* _Assignment_
The answer must match the listing exactly, with every line written out again.

* _Dataset entries_

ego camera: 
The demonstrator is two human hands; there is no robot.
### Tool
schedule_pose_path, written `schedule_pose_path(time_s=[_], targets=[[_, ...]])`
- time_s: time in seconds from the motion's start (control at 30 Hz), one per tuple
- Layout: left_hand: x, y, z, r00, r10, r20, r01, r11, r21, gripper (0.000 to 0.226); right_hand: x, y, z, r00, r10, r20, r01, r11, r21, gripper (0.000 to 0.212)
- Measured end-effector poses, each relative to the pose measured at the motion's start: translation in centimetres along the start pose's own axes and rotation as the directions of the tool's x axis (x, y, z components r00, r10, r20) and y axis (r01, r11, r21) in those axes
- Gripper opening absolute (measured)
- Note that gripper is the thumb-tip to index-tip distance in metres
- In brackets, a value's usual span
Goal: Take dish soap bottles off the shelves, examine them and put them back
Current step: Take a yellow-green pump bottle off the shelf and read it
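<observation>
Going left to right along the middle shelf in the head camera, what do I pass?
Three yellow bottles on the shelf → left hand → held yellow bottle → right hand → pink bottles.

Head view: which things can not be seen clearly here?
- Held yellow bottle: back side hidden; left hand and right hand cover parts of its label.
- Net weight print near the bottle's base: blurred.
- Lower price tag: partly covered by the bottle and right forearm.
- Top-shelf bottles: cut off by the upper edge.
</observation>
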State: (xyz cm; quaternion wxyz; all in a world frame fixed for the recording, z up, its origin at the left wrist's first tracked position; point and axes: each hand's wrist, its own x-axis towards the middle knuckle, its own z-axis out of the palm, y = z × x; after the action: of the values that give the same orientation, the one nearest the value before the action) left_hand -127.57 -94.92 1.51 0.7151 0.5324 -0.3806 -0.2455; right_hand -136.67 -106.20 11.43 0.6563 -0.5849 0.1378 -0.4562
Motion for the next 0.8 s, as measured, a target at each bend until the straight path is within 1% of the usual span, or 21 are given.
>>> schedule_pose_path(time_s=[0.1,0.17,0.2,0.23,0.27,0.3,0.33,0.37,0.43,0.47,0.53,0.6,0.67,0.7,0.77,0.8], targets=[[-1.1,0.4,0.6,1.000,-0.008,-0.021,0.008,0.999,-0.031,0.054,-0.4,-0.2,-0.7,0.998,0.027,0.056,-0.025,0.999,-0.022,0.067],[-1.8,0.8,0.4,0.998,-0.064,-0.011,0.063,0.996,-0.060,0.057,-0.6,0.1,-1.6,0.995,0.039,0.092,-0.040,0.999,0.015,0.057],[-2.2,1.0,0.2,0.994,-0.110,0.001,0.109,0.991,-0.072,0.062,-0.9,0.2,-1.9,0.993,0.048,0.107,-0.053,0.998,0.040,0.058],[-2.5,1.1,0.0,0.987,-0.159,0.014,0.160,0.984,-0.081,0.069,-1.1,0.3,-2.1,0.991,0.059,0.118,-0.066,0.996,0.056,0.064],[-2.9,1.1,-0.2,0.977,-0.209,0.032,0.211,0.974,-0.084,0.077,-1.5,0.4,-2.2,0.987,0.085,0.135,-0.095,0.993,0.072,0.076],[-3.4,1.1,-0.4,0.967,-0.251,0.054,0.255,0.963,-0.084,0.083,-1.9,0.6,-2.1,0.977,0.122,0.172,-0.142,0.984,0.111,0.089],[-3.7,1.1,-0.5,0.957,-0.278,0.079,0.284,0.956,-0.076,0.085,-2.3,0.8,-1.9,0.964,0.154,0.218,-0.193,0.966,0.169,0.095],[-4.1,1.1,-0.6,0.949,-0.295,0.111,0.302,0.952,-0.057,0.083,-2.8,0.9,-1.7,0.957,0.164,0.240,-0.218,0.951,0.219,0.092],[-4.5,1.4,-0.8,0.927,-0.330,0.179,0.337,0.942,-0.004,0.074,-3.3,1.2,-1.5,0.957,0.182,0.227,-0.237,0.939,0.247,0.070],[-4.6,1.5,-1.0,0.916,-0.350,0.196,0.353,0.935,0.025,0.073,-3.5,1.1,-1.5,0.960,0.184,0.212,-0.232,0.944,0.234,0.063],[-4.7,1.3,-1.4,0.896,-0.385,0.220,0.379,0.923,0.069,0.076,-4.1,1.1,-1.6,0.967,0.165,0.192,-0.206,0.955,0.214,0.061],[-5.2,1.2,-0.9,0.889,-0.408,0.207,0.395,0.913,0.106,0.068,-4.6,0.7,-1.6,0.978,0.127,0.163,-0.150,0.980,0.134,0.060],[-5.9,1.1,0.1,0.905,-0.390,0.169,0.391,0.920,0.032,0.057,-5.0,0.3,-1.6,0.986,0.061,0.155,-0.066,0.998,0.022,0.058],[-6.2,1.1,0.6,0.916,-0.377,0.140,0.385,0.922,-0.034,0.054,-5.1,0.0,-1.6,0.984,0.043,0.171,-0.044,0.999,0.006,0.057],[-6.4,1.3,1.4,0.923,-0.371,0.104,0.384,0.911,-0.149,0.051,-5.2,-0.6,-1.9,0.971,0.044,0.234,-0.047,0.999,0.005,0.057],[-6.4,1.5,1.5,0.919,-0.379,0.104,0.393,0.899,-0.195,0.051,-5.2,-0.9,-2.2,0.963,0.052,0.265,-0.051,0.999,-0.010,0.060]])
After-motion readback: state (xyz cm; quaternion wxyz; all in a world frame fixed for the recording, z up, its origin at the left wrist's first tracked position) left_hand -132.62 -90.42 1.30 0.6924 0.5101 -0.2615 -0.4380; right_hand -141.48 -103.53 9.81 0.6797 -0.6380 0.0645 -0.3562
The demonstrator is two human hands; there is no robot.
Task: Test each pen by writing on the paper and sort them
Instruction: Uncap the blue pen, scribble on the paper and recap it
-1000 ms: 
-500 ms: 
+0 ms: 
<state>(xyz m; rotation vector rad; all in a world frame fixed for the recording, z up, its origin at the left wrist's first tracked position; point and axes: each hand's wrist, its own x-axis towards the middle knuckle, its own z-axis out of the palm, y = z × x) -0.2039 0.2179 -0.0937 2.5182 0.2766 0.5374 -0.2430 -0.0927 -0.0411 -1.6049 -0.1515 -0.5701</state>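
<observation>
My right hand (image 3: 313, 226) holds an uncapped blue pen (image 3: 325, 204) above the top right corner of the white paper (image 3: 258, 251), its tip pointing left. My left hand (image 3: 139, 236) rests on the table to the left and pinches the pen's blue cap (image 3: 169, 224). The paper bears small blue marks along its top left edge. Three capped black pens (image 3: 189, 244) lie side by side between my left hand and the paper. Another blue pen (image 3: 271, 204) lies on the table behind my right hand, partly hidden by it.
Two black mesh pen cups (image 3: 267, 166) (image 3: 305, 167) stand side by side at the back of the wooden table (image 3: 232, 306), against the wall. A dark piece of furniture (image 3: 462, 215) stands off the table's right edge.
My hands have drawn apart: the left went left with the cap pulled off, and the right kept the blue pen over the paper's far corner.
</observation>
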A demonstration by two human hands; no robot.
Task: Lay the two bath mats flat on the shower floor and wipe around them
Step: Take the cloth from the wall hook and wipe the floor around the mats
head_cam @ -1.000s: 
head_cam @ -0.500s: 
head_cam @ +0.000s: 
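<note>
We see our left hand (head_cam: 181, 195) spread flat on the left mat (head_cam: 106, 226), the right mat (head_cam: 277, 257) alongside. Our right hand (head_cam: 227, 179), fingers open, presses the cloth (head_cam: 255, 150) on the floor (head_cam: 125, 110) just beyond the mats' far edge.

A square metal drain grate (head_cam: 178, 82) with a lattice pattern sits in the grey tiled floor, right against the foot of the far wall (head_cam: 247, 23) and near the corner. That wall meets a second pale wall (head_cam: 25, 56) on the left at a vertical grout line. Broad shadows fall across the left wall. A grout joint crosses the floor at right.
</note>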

* _Response to this exercise_
ego camera: 
The demonstrator is two human hands; there is no robot.
### Tool
schedule_pose_path, written `schedule_pose_path(time_s=[_], targets=[[_, ...]])`
- time_s: time in seconds from the motion's start (control at 30 Hz), one per tuple
- Layout: left_hand: x, y, z, r00, r10, r20, r01, r11, r21, gripper (0.000 to 0.226); right_hand: x, y, z, r00, r10, r20, r01, r11, r21, gripper (0.000 to 0.212)
- Measured end-effector poses, each relative to the pose measured at the motion's start: translation in centimetres along the start pose's own axes and rotation as the directions of the tool's x axis (x, y, z components r00, r10, r20) and y axis (r01, r11, r21) in those axes
- Gripper opening absolute (measured)
- Note that gripper is the thumb-tip to index-tip distance in metres
- In brackets, a value's usual span
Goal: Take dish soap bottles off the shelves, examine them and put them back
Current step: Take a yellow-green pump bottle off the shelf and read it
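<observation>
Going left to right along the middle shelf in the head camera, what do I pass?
Three yellow bottles on the shelf → left hand → held yellow bottle → right hand → pink bottles.

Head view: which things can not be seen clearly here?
- Held yellow bottle: back side hidden; left hand and right hand cover parts of its label.
- Net weight print near the bottle's base: blurred.
- Lower price tag: partly covered by the bottle and right forearm.
- Top-shelf bottles: cut off by the upper edge.
</observation>
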State: (xyz cm; quaternion wxyz; all in a world frame fixed for the recording, z up, its origin at the left wrist's first tracked position; point and axes: each hand's wrist, its own x-axis towards the middle knuckle, its own z-axis out of the palm, y = z × x; after the action: of the values that give the same orientation, the one nearest the value before the action) left_hand -127.57 -94.92 1.51 0.7151 0.5324 -0.3806 -0.2455; right_hand -136.67 -106.20 11.43 0.6563 -0.5849 0.1378 -0.4562
Motion for the next 0.8 s, as measured, a target at each bend until the straight path is within 1% of the usual span, or 21 are given.
>>> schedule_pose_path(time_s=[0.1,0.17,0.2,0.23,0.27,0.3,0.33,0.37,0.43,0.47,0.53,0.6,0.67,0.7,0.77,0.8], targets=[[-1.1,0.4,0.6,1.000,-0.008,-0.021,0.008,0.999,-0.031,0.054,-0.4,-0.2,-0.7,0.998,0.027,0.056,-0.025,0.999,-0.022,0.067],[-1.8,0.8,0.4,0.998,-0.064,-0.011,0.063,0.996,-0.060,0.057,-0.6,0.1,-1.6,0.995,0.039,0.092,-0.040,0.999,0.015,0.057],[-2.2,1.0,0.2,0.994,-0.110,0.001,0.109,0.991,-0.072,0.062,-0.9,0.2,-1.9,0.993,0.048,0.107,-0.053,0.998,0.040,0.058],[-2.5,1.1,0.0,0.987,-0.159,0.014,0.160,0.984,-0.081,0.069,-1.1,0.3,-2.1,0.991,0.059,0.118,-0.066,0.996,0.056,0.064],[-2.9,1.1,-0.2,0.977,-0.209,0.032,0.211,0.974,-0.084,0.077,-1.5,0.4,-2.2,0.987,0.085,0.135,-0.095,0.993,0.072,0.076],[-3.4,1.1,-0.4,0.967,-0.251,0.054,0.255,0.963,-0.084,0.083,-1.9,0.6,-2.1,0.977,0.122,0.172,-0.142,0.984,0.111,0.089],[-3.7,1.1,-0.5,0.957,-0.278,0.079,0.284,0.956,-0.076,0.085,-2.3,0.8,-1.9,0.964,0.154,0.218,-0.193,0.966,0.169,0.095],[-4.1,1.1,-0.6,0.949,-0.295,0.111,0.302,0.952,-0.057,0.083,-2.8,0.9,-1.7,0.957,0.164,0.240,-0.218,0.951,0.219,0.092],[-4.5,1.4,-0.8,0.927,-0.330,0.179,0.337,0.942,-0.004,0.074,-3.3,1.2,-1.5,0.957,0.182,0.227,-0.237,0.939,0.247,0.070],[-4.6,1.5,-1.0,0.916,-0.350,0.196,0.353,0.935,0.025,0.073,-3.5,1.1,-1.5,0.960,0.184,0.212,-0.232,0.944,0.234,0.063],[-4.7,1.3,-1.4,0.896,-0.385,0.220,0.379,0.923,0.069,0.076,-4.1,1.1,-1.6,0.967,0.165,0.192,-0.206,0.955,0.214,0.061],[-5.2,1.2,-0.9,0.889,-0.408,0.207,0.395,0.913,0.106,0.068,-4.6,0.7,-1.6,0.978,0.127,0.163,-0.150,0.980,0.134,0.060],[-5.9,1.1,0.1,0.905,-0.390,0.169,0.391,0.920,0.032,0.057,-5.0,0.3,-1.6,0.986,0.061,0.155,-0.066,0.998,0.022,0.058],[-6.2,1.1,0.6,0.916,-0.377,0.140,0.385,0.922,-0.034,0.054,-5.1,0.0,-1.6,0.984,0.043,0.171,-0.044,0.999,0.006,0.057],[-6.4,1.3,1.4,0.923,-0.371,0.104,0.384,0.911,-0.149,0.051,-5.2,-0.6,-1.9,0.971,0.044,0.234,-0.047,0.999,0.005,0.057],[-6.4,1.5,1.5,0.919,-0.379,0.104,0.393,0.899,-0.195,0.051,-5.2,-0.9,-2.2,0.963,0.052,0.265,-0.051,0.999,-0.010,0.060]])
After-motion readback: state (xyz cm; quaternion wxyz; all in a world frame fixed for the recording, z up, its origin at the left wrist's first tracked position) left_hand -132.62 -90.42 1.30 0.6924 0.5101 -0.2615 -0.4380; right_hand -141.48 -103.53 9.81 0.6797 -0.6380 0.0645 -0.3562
The demonstrator is two human hands; there is no robot.
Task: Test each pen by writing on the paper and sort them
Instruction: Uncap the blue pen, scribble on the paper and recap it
-1000 ms: 
-500 ms: 
+0 ms: 
<state>(xyz m; rotation vector rad; all in a world frame fixed for the recording, z up, its origin at the left wrist's first tracked position; point and axes: each hand's wrist, its own x-axis towards the middle knuckle, its own z-axis out of the palm, y = z × x) -0.2039 0.2179 -0.0937 2.5182 0.2766 0.5374 -0.2430 -0.0927 -0.0411 -1.6049 -0.1515 -0.5701</state>
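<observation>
My right hand (image 3: 313, 226) holds an uncapped blue pen (image 3: 325, 204) above the top right corner of the white paper (image 3: 258, 251), its tip pointing left. My left hand (image 3: 139, 236) rests on the table to the left and pinches the pen's blue cap (image 3: 169, 224). The paper bears small blue marks along its top left edge. Three capped black pens (image 3: 189, 244) lie side by side between my left hand and the paper. Another blue pen (image 3: 271, 204) lies on the table behind my right hand, partly hidden by it.
Two black mesh pen cups (image 3: 267, 166) (image 3: 305, 167) stand side by side at the back of the wooden table (image 3: 232, 306), against the wall. A dark piece of furniture (image 3: 462, 215) stands off the table's right edge.
My hands have drawn apart: the left went left with the cap pulled off, and the right kept the blue pen over the paper's far corner.
</observation>
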A demonstration by two human hands; no robot.
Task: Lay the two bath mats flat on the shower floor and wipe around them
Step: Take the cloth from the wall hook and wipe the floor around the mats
head_cam @ -1.000s: 
head_cam @ -0.500s: 
head_cam @ +0.000s: 
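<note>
We see our left hand (head_cam: 181, 195) spread flat on the left mat (head_cam: 106, 226), the right mat (head_cam: 277, 257) alongside. Our right hand (head_cam: 227, 179), fingers open, presses the cloth (head_cam: 255, 150) on the floor (head_cam: 125, 110) just beyond the mats' far edge.

A square metal drain grate (head_cam: 178, 82) with a lattice pattern sits in the grey tiled floor, right against the foot of the far wall (head_cam: 247, 23) and near the corner. That wall meets a second pale wall (head_cam: 25, 56) on the left at a vertical grout line. Broad shadows fall across the left wall. A grout joint crosses the floor at right.
</note>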

Nothing remains to be added to the response.